ANTH 101. INTRODUCTORY CULTURAL ANTHROPOLOGY
Anthropology is the holistic study of human life throughout time and across the world. This course focuses on the cultural characteristics of human groups that are examined through ethnology, linguistic anthropology, and related subfields. Students will be introduced to central concepts of anthropology, including culture, adaptation, and enculturation. The capacity to create and sustain cultural systems is unique to humans; culture is essential to human adaptation to physical, social, and psychological environments. Culture provides people with the means to organize themselves into protective and productive groups, and it allows these groups to overcome a great variety of problems that can result from interactions among group members with distinct personalities. In this course, students will examine how culture can account for the great variety of practices and beliefs that exist throughout the world, and outline the strategies that anthropologists use to understand human variability.
ANTH 102. INTRODUCTORY ARCHAEOLOGY AND BIOLOGICAL ANTHROPOLOGY
This course focuses on introducing students to archaeology and bioanthropology, two of the four subfields of anthropology, by presenting a broad overview of the methods and concepts used to study the development of cultural and biological variation among human groups over time.

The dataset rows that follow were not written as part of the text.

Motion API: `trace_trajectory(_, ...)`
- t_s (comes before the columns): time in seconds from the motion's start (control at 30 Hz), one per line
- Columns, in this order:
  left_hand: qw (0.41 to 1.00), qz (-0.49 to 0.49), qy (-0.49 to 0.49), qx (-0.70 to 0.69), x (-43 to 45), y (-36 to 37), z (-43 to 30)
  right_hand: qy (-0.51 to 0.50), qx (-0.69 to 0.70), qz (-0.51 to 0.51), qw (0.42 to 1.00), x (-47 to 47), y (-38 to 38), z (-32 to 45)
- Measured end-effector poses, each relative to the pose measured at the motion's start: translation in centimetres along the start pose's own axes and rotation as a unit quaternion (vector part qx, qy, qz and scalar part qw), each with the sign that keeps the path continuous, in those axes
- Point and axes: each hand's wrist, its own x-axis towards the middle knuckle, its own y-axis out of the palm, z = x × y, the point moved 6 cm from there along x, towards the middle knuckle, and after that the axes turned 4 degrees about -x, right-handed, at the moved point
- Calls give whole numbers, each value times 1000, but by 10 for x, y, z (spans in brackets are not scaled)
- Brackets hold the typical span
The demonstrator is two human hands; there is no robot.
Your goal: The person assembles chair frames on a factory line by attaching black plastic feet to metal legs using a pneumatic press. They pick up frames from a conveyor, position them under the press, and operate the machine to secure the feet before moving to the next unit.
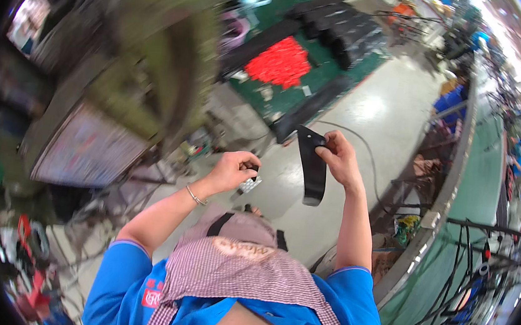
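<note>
My right hand (342, 157) pinches a flat black strip (311, 172) near its upper end, between thumb and fingers. The strip hangs down over the floor, and a small hole shows in its top corner. To the left, my left hand (235, 172) has its fingers curled round a small dark piece (254, 173), mostly hidden by the fingers; what it is I cannot tell. Beyond the hands, a pile of red pieces (279, 63) lies on a green table (257, 97), with stacks of black material (337, 26) behind and beside it.
At the left stands a large green machine (157, 58), blurred, with a pale panel on it. A long green-topped bench (477, 183) with a grey edge curves along the right, black metal frames (463, 257) on it. A cable (369, 149) lies on the floor ahead.
</note>
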Motion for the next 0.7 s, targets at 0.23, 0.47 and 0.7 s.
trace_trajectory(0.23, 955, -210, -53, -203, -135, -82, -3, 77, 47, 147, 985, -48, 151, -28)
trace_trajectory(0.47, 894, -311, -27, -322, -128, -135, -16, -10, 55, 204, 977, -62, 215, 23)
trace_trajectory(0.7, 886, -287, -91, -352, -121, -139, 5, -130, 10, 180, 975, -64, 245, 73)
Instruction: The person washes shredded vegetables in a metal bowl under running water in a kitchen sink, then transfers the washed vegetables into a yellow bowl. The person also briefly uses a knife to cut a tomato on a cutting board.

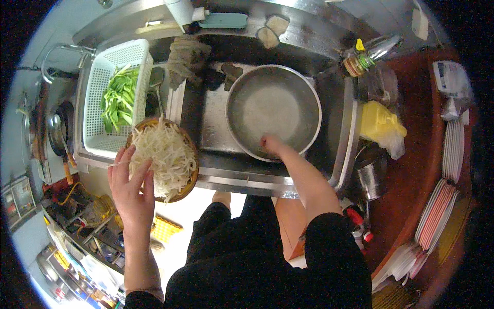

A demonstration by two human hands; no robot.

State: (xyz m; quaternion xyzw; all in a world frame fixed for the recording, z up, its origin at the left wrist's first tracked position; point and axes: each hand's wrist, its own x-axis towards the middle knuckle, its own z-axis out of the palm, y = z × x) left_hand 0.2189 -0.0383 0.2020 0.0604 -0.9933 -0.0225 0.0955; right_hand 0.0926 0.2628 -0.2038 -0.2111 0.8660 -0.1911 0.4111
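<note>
Pale vegetable shreds (164,158) are heaped in a round brown bowl (192,181) at the left front of the sink. My left hand (133,179) is at the bowl's left side with its fingers apart, and a thin shred lies by the fingertips. To the right, a wide metal basin (236,89) holds cloudy liquid (272,108). My right hand (271,145) reaches over the basin's near rim, fingers low at the liquid. Blur hides whether those fingers hold anything. Behind the bowl, leafy greens (121,96) lie in a pale perforated plastic basket (94,112).
Grey cloths (187,58) hang over the sink's divider, with a metal ladle (157,83) beside them. On the right stand a bottle (362,60), a yellow container (380,121) and a metal pitcher (371,179). A curved faucet (58,48) rises at far left. Plates (434,216) line the right counter.
</note>
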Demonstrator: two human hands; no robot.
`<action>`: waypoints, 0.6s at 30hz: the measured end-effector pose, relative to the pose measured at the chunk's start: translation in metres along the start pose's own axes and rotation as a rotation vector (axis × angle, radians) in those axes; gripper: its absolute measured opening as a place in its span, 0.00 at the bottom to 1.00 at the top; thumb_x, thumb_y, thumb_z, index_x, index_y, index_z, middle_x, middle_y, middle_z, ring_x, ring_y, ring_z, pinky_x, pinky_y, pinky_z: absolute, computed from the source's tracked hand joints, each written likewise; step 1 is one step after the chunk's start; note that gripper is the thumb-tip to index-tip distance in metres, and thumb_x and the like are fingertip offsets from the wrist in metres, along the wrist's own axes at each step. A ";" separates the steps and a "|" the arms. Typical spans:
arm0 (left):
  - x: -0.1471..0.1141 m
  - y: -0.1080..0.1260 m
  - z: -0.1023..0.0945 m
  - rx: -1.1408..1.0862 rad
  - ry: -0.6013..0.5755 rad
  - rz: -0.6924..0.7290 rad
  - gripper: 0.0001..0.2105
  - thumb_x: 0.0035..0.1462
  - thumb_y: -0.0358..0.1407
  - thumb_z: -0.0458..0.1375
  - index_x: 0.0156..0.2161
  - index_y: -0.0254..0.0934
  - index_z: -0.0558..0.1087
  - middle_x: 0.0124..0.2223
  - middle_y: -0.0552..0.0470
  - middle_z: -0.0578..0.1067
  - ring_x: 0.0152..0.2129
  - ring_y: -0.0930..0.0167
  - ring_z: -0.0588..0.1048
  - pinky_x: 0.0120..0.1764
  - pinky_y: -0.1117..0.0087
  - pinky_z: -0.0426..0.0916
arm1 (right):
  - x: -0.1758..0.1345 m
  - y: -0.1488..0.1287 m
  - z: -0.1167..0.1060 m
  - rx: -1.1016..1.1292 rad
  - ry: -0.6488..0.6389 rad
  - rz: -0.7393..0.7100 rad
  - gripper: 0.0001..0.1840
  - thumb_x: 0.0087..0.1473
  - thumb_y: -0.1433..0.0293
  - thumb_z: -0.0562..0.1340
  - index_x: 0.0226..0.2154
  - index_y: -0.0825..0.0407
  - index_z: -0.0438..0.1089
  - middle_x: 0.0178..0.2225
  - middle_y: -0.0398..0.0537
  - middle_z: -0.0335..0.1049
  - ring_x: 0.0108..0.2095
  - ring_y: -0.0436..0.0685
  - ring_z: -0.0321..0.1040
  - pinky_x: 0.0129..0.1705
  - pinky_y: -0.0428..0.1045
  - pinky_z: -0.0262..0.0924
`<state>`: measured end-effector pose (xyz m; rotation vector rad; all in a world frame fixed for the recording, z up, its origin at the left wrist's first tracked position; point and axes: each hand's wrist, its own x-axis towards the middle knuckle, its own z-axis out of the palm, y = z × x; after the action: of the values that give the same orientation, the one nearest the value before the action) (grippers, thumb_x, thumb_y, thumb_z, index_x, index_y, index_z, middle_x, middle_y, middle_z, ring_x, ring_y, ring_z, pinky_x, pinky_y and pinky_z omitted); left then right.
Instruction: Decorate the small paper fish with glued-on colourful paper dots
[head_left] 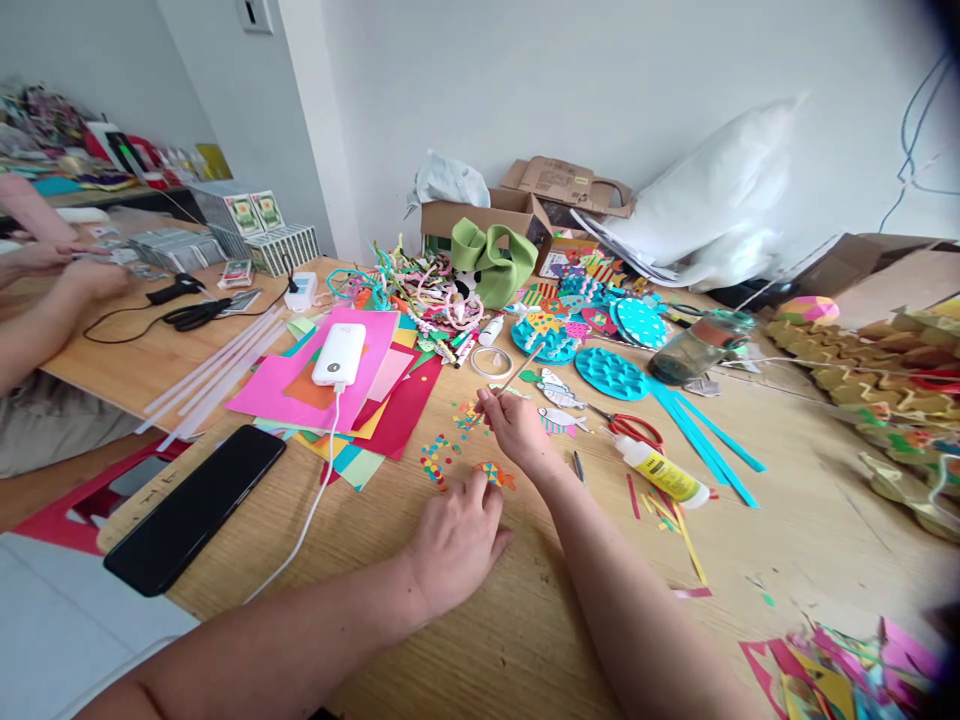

In addition, the course focuses heavily on the scientific aspects of these subfields by explaining the logic behind interpretations of data. The first portion of the class will cover aspects of variation found in humans and non-human primates. The second portion will cover the evolution of Homo sapiens beginning with the appearance of the first primates 55 million years ago. The final portion of the course will review archaeological evidence for the rise of civilization.
SOC 101. INTRODUCTORY SOCIOLOGY I
Sociology is the scientific study of human social behavior. It will provide an introduction to the basic sociological concepts and research methods sociologists use to examine the social world. The objectives of the course are: to develop the critical thinking skills involved in "the sociological imagination"--the ability to see the private realities of our own lives in the context of common social structures; and to use these skills to examine U.S. society as well as the larger global scene. The course explores how individuals create meaning through everyday interaction, how power functions in important social institutions such as the economy, politics, education, and the family, how systems of inequality are maintained and resisted, and how social change occurs. Other topics may include: socialization, bureaucracy, consumerism, industrialization, post-industrial society, ethnocentrism, suicide, conformity, deviance, rationalization, modernity, post-modernism, political systems, capitalism, socialism, the division of labor, the global economy, modernization, the environment, third world development, poverty, wealth, racism, genocide, patriarchy, feminism, sexual violence, and social change. Students taking the course will understand how to critically analyze how social forces impact individual lives and should develop an appreciation for what the sociological perspective has to offer.